__PROBLEM TO WORK ON__. Write out once more the lines running from the top of the entries below to the line with "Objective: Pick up", both ends included.
Start of STUDY MATERIAL
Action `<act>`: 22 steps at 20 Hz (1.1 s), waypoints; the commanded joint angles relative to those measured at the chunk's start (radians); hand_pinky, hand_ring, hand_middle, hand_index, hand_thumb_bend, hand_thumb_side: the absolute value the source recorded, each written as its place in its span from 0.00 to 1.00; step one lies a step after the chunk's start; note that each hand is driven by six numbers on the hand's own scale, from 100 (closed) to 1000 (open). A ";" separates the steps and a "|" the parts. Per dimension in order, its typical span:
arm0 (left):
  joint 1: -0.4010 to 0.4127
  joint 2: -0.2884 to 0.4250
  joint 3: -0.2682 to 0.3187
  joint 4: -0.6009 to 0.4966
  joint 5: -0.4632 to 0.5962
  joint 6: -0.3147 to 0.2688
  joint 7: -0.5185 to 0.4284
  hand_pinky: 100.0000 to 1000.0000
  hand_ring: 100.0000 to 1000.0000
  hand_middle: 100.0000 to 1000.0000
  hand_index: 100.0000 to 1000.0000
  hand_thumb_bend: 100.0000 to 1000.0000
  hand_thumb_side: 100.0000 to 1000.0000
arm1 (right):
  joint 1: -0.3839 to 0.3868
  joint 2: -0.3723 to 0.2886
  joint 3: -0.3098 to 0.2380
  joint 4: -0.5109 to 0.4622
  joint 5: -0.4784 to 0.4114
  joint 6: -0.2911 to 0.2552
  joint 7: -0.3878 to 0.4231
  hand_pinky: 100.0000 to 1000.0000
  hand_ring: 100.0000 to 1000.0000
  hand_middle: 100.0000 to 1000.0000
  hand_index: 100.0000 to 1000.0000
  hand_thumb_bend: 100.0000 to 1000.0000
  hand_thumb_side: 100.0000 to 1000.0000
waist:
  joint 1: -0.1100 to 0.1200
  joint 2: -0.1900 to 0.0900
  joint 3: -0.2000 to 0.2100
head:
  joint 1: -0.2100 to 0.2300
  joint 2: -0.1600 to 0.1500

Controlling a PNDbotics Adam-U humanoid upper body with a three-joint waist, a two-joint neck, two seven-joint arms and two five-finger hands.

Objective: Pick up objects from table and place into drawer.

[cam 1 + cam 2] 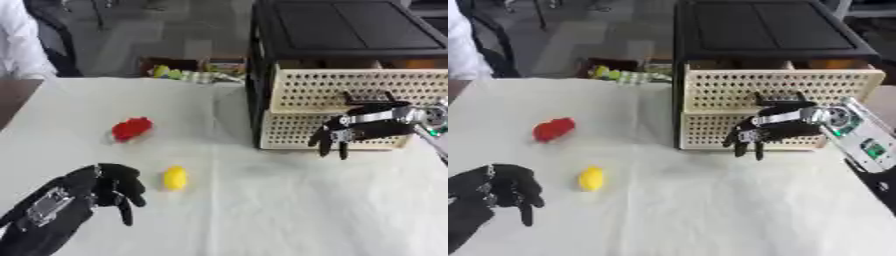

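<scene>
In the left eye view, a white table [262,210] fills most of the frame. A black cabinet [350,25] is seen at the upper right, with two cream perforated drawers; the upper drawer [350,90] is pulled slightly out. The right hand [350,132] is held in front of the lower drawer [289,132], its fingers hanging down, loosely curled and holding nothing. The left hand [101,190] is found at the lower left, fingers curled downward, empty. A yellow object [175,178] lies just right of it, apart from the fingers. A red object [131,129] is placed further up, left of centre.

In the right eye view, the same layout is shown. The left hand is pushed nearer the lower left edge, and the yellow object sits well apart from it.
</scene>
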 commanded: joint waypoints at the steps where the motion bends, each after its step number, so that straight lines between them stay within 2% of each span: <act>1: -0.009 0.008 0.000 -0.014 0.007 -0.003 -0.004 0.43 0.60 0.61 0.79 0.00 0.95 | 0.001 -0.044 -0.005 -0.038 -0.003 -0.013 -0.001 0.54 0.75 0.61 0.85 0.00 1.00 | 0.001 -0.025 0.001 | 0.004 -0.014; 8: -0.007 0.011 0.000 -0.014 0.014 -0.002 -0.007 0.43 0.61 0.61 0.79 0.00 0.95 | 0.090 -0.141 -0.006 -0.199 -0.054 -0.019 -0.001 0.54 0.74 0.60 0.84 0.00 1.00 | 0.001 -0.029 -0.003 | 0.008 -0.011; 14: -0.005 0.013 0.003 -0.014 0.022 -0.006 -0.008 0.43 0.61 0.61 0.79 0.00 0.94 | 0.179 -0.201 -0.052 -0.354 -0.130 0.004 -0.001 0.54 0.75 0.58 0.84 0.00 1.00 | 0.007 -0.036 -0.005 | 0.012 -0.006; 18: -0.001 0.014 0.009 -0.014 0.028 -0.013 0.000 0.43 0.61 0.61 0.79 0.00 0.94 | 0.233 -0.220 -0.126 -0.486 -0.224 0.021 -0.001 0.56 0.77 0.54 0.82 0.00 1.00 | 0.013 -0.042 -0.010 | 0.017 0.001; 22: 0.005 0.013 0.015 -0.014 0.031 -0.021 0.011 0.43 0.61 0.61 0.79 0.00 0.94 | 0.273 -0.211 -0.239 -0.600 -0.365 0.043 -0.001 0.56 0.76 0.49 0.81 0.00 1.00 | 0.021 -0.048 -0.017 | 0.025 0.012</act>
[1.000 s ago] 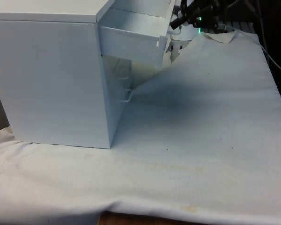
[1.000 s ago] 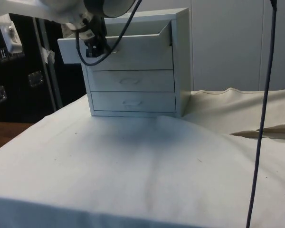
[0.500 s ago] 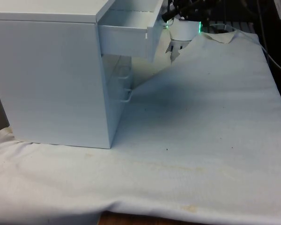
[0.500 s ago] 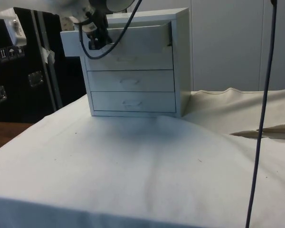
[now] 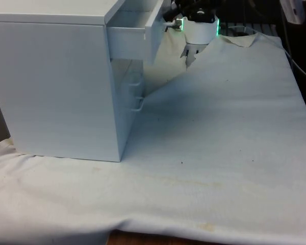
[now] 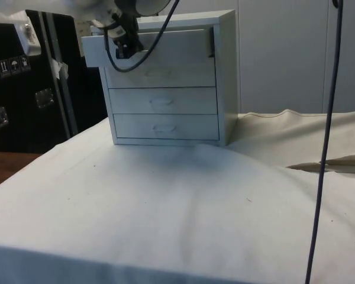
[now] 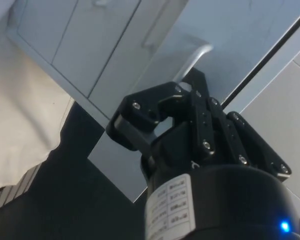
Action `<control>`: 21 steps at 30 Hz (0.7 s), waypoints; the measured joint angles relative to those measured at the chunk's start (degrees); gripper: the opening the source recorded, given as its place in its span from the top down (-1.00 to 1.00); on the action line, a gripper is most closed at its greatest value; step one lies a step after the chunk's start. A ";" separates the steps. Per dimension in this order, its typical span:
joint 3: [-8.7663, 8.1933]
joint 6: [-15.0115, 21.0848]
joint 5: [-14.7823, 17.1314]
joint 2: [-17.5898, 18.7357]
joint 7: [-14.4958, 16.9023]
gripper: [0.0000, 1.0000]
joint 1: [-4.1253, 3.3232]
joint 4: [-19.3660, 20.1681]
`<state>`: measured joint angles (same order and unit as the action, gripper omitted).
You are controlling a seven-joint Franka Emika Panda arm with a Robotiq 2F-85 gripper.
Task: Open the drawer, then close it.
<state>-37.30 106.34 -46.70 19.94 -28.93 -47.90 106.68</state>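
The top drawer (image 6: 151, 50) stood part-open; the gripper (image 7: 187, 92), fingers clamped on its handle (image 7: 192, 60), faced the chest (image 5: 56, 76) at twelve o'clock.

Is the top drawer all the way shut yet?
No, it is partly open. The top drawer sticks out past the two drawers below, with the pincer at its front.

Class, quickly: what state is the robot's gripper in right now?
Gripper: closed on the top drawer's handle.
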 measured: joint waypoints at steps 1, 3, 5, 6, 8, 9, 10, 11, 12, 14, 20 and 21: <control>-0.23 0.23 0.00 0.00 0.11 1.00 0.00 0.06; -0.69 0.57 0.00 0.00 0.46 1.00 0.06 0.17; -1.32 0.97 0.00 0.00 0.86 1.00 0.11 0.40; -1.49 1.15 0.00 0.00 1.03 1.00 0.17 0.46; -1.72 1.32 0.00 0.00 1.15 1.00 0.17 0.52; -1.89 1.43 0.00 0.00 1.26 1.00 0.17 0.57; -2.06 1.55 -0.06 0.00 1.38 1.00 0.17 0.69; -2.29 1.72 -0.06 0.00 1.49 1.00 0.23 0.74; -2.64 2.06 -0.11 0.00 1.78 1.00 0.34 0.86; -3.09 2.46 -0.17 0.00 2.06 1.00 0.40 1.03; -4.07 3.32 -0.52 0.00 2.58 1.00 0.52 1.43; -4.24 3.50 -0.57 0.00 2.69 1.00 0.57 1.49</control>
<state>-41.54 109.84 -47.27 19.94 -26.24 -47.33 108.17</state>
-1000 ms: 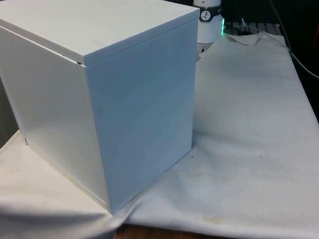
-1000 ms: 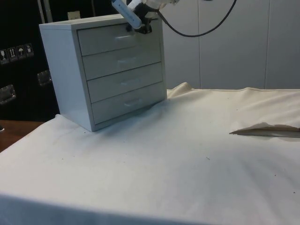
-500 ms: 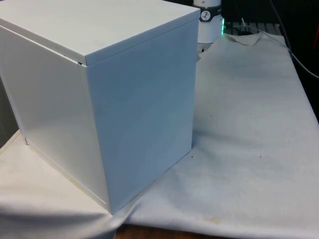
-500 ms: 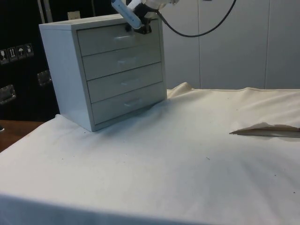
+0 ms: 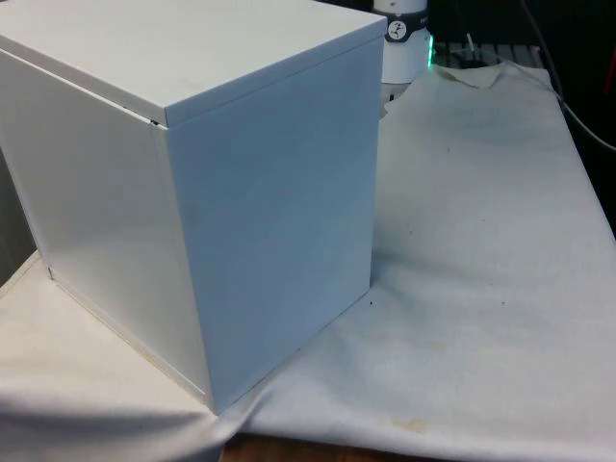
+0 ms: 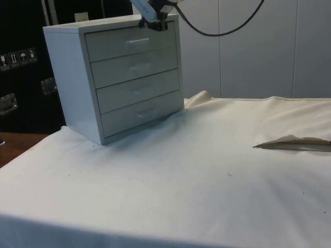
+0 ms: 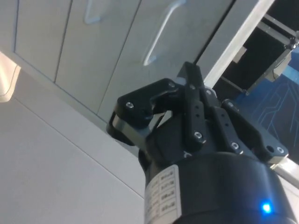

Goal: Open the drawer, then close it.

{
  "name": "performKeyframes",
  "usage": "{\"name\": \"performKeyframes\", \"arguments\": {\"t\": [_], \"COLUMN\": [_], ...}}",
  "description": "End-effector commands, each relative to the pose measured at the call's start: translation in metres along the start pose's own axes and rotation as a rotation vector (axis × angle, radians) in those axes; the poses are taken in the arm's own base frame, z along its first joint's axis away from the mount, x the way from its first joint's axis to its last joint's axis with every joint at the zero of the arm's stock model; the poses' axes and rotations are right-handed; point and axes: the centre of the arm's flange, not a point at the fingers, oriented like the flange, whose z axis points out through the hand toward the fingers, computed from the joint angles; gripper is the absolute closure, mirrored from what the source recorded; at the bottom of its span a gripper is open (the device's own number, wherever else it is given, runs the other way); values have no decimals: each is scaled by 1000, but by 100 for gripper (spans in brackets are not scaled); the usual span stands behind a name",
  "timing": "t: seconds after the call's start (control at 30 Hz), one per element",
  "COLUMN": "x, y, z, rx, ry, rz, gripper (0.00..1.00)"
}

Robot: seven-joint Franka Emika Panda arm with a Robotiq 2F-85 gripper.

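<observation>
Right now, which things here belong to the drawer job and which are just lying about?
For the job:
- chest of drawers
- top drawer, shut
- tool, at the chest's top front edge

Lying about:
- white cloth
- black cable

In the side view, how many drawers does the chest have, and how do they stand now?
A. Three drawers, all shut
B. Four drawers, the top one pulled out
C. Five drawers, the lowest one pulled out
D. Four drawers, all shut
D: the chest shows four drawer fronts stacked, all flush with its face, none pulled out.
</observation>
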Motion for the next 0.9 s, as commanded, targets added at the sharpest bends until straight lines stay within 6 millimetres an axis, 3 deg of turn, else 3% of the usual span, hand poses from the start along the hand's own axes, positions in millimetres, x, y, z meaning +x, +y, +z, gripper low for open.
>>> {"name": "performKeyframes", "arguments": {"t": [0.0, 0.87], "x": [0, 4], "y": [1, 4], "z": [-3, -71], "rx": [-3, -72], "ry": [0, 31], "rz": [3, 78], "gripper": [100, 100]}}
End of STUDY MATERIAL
__ANSWER__.
Action `<act>`: 22 steps at 20 Hz (1.1 s), waypoints; the commanded joint angles relative to those measured at the chunk's start (radians); hand_pinky, hand_ring, hand_middle, hand_index, hand_thumb_bend, hand_thumb_side: the absolute value the source recorded, each written as its place in its span from 0.00 to 1.00; step one lies a step after the chunk's start; note that each hand is driven by six numbers on the hand's own scale, from 100 (closed) to 1000 (open). A ";" separates the steps and a "|" the parts. Per dimension in order, its typical span:
arm0 (left):
  joint 1: -0.4010 to 0.4127
  joint 2: -0.2884 to 0.4250
  joint 3: -0.2682 to 0.3187
  joint 4: -0.6009 to 0.4966
  joint 5: -0.4632 to 0.5962
  joint 6: -0.3147 to 0.2688
  joint 7: -0.5185 to 0.4284
  hand_pinky: 100.0000 to 1000.0000
  hand_ring: 100.0000 to 1000.0000
  hand_middle: 100.0000 to 1000.0000
  hand_index: 100.0000 to 1000.0000
  hand_thumb_bend: 100.0000 to 1000.0000
  hand_thumb_side: 100.0000 to 1000.0000
arm1 (right):
  joint 1: -0.3839 to 0.3868
  joint 2: -0.3723 to 0.2886
  joint 3: -0.3098 to 0.2380
  joint 4: -0.5109 to 0.4622
  joint 5: -0.4784 to 0.4114
  joint 6: -0.2911 to 0.2552
  joint 7: -0.3878 to 0.4231
  hand_pinky: 100.0000 to 1000.0000
  hand_ring: 100.0000 to 1000.0000
  hand_middle: 100.0000 to 1000.0000
  hand_index: 100.0000 to 1000.0000
  hand_thumb_bend: 100.0000 to 1000.0000
  hand_thumb_side: 100.0000 to 1000.0000
waist:
  joint 1: -0.1100 to 0.1200
  joint 2: -0.1900 to 0.0900
  joint 3: -0.2000 to 0.2100
head:
  joint 1: -0.2100 to 0.2300
  joint 2: -0.1600 to 0.1500

Controlling a PNDbotics Adam-U humanoid upper body with a three-joint waist, a two-joint neck, two seven-joint arms and two five-finger hands.

Objective: Pick up objects from table and place into drawer.

Nothing remains to be added to the response.